Изменить размер шрифта - +

– А бумагу зачем? – не понял Лазарчук.

– Завещание писать! Ты же, судя по голосу, помирать собрался? Еще бы, горло заболело – всё, кранты тебе!

– Не язви, – попросил больной.

Но то ли мои колкости, то ли леденцы помогли – полковник перестал хрипеть, как умирающий, и даже разговорился:

– Про завещание я еще не думал… почти. Да это нынче и не модно – предсмертные записки калякать, сейчас даже суицидники свои прощальные слова не пишут, а наговаривают и отправляют голосовыми сообщениями… благодаря чему, кстати, многих успевают спасти. Да что там далеко ходить, твой сосед, который с зубом…

Лазарчук осекся, но я не дала ему отмолчаться:

– Золотухин? А что с ним?

– Ну ладно, дело закрыто за отсутствием состава преступления, так что можно уже и сказать, – разрешил себе полковник. – Он, Золотухин ваш, тоже объяснялку на свой телефон наговорил!

– Какую еще объяснялку?

– Ну такую: сознавая грозящие мне опасности, у меня нашелся способ безболезненно уйти из жизни в любой момент.

– Нельзя так говорить, это речевая ошибка, – машинально поправила я. – Можно так: сознавая грозящие мне опасности, я нашел способ уйти из жизни в любой момент.

– Как скажешь, тебе виднее. – Серега не стал спорить.

– Это он про свой ядовитый зуб? – уточнила я.

– Угумн.

– Ты что, уже второй леденец взял? Не части, их нужно принимать с интервалом в пару часов, – предупредила я. – Слушай, а эту объяснялку точно Золотухин наговорил? Сам, своим собственным голосом?

– Несомненно. – Полковник зевнул. – Ладно, спасибо за экспресс-консультацию и спокойной ночи.

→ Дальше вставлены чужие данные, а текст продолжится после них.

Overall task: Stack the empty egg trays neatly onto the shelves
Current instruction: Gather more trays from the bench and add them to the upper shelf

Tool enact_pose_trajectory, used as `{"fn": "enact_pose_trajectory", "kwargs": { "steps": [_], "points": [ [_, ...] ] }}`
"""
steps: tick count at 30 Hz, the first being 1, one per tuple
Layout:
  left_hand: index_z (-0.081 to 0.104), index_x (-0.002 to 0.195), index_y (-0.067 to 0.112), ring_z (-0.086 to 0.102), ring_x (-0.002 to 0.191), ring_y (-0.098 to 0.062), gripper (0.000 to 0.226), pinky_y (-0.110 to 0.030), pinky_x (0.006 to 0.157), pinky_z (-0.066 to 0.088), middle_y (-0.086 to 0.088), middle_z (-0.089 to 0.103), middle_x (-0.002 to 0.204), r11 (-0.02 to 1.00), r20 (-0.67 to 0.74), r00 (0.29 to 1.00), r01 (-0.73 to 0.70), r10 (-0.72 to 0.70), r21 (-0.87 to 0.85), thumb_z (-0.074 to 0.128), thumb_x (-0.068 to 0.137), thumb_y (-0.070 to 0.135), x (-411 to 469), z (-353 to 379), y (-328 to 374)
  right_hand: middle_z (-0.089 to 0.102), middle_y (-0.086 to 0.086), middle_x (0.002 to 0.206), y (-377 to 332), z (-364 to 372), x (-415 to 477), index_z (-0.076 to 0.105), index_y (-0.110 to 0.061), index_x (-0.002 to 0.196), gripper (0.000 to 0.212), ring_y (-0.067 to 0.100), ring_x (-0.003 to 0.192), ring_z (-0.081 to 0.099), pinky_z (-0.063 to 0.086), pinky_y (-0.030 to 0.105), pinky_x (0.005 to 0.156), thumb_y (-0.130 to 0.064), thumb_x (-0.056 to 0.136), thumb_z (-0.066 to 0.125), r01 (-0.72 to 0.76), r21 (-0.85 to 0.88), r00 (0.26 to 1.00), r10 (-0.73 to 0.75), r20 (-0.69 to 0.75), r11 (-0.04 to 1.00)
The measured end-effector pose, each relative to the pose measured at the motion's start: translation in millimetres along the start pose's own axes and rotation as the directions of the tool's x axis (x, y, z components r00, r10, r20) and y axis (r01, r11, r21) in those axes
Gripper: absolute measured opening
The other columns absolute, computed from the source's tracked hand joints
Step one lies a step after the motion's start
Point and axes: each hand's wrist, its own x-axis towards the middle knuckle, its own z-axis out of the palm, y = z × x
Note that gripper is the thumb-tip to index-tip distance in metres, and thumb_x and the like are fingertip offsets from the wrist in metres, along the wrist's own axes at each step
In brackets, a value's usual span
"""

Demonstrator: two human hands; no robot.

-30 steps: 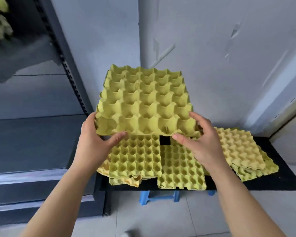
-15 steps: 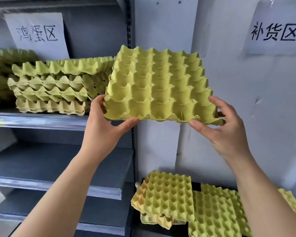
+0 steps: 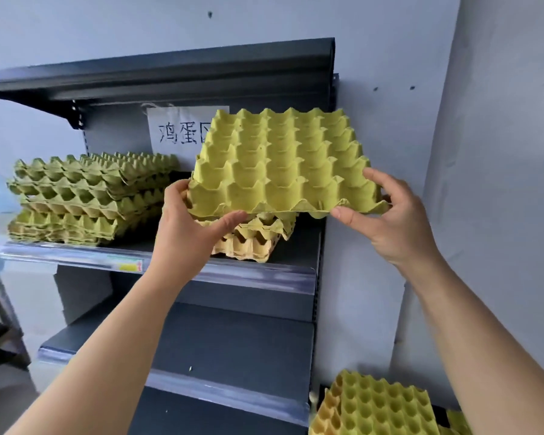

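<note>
Both hands are on one yellow-green egg tray, held up in front of the right part of the shelf.

Left hand: it grips the near-left corner, with the thumb lying along the near edge. The fingers go round the left edge and are mostly out of sight behind the tray.

Right hand: it pinches the near-right corner, fingers on top and thumb beneath the rim. Its far side is hidden by the tray.

The tray hangs over a short stack of paler, yellowish trays on the shelf. The tray's near edge and my left thumb cover the top of that stack, so I cannot tell whether the two touch. The stack's far side is not visible.

A tall stack of green trays sits further left on the same shelf. It is uneven, with layers skewed, and I cannot count the trays.

A paper sign is on the back panel, and the tray cuts off its right side. Two characters are readable and the third is partly covered.

The top shelf is seen from below, and nothing on it can be made out. A lower shelf is partly behind my left forearm.

Loose trays lie near right, cut off by the bottom of the frame and by my right forearm.

The far left margin is blurred and I cannot make anything out there.
</note>
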Motion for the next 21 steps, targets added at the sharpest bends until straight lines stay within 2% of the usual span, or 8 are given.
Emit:
{"fn": "enact_pose_trajectory", "kwargs": {
  "steps": [3, 5, 9, 13, 15, 21],
  "points": [
    [0.032, 0.142, 0.017, 0.049, 0.101, -0.003, 0.099, -0.02, 0.083, 0.035, 0.013, 0.047, 0.118, 1.0, -0.024, 1.0, 0.012, -0.012, -0.005, 0.074, 0.06, 0.055, 26, -15, -19, 0.05, -0.006, 0.13, -10, 33, 22, 0.051, -0.032, 0.133, 0.079, 0.02, 0.13, 0.039, 0.039, 0.04, 0.106, -0.05, 0.063, 0.083, 0.023, -0.016, 0.999, -0.023, 0.039, 1.0],
    [0.033, 0.141, 0.017, 0.053, 0.097, 0.002, 0.099, -0.023, 0.084, 0.037, 0.012, 0.048, 0.117, 1.0, -0.039, 0.999, 0.017, -0.017, -0.013, 0.073, 0.06, 0.055, 44, -21, -31, 0.05, -0.005, 0.132, -13, 54, 37, 0.051, -0.032, 0.134, 0.08, 0.022, 0.13, 0.039, 0.039, 0.044, 0.106, -0.053, 0.062, 0.081, 0.036, -0.024, 0.998, -0.035, 0.052, 0.999],
    [0.033, 0.142, 0.016, 0.055, 0.1, -0.01, 0.096, -0.015, 0.076, 0.042, 0.005, 0.047, 0.124, 1.0, -0.066, 0.997, 0.028, -0.028, -0.009, 0.073, 0.063, 0.053, 79, -26, -57, 0.05, -0.003, 0.135, -13, 94, 66, 0.05, -0.032, 0.134, 0.084, 0.023, 0.129, 0.04, 0.04, 0.048, 0.105, -0.06, 0.061, 0.078, 0.054, -0.057, 0.996, -0.049, 0.077, 0.997],
    [0.032, 0.145, 0.017, 0.048, 0.116, -0.017, 0.1, -0.029, 0.089, 0.037, -0.005, 0.048, 0.139, 0.999, -0.078, 0.997, 0.03, -0.028, 0.022, 0.071, 0.063, 0.058, 110, -27, -85, 0.048, -0.001, 0.137, -11, 123, 87, 0.049, -0.03, 0.136, 0.086, 0.024, 0.129, 0.04, 0.041, 0.048, 0.104, -0.061, 0.061, 0.077, 0.053, -0.092, 0.995, -0.044, 0.089, 0.994],
    [0.032, 0.146, 0.018, 0.047, 0.123, -0.021, 0.099, -0.03, 0.09, 0.036, -0.006, 0.046, 0.143, 0.999, -0.076, 0.996, 0.039, -0.037, 0.03, 0.071, 0.064, 0.059, 122, -28, -98, 0.048, -0.001, 0.137, -11, 137, 93, 0.048, -0.029, 0.136, 0.086, 0.024, 0.128, 0.04, 0.041, 0.047, 0.104, -0.061, 0.062, 0.076, 0.054, -0.107, 0.994, -0.044, 0.096, 0.993],
    [0.035, 0.145, 0.018, 0.047, 0.126, -0.022, 0.098, -0.03, 0.092, 0.037, -0.006, 0.047, 0.144, 0.998, -0.018, 0.998, 0.056, -0.056, 0.01, 0.07, 0.065, 0.061, 159, -30, -128, 0.048, -0.001, 0.138, -13, 170, 104, 0.048, -0.028, 0.137, 0.083, 0.026, 0.13, 0.038, 0.042, 0.046, 0.102, -0.062, 0.066, 0.075, 0.003, -0.194, 0.997, 0.011, 0.071, 0.981]
  ]
}}
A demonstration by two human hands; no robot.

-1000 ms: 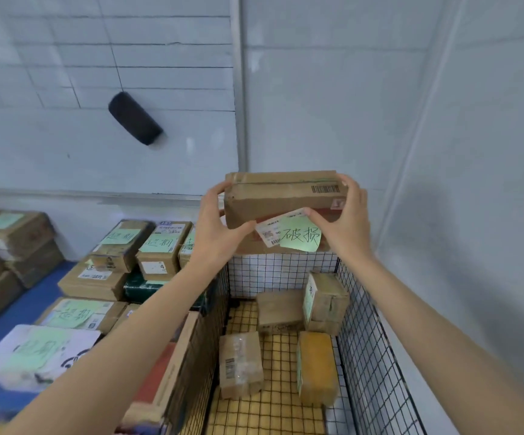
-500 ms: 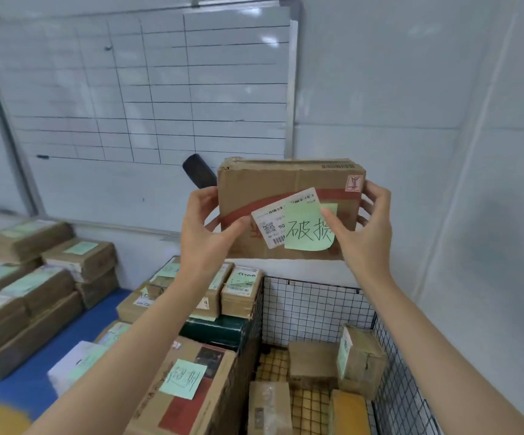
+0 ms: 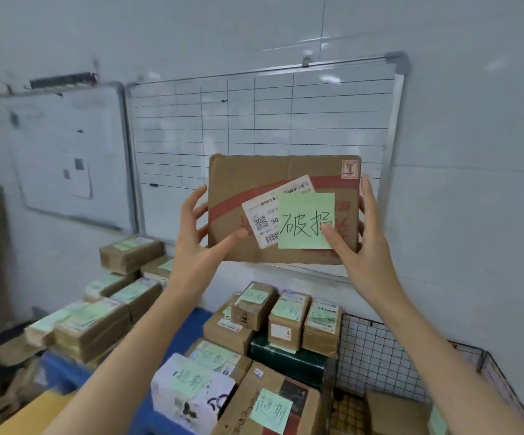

Но снова спокойно уснуть у меня не получилось. В голове растревоженной мышкой шуршала и скреблась какая-то смутная мысль, кажется, ассоциирующаяся с Золотухиным и зубами. Я попыталась ее выловить, но не преуспела и махнула рукой: ладно, созреет – сама вылезет!

Второй интересный телефонный разговор в тот день состоялся ближе к обеду. Позвонила Лосева. Накануне мы с ней расстались примерно в два часа ночи: «Скорая», вопреки названию, прибыла по вызову без спешки, а мы с Маринкой, дожидаясь ее, стерегли беспробудно спящую бабку Плужникову. Опасались, что та все-таки отойдет в мир иной, но нет, старушка оказалась из тех людей, которые крепче гвоздей.

– Светлана Петровна снотворного перебрала, – сообщила мне Маринка.

Все-таки хорошо быть управдомом: как официальное лицо Лосева смогла добыть кое-какую информацию. Кому-то другому врачи вообще ничего не сказали бы – разве что родственникам, но их у Светланы Петровны нет.

– У нее были проблемы со сном? – удивилась я.

– Да уж наверное, если она днем и ночью на балконе сидела, – рассудила Маринка.

– Но я не видела в квартире никакого снотворного! Ни таблеток в аптечке, ни пустого блистера в мусорном ведре.

Я не повторила ошибку, совершенную в квартире Ребровых, и в жилище бабки Плужниковой осмотрелась как следует.

– Так ведь она весь свой мусор с балкона бросала! – напомнила Маринка. – Может, и блистер из-под снотворного туда выбросила, а Герасим подметал во дворе – и убрал всё. Так что твоя версия, будто бабку угостили отравленными вишнями, не подтвердилась.

– В вишни могли вколоть снотворное, – уперлась я. – И бабке очень повезло, что она съела совсем немного, основную часть угощения высыпала на Ромку Седнева и его гостей.

– Ой, да зачем кому-то бабку усыплять, не настолько она вредная, – отмахнулась управдомша.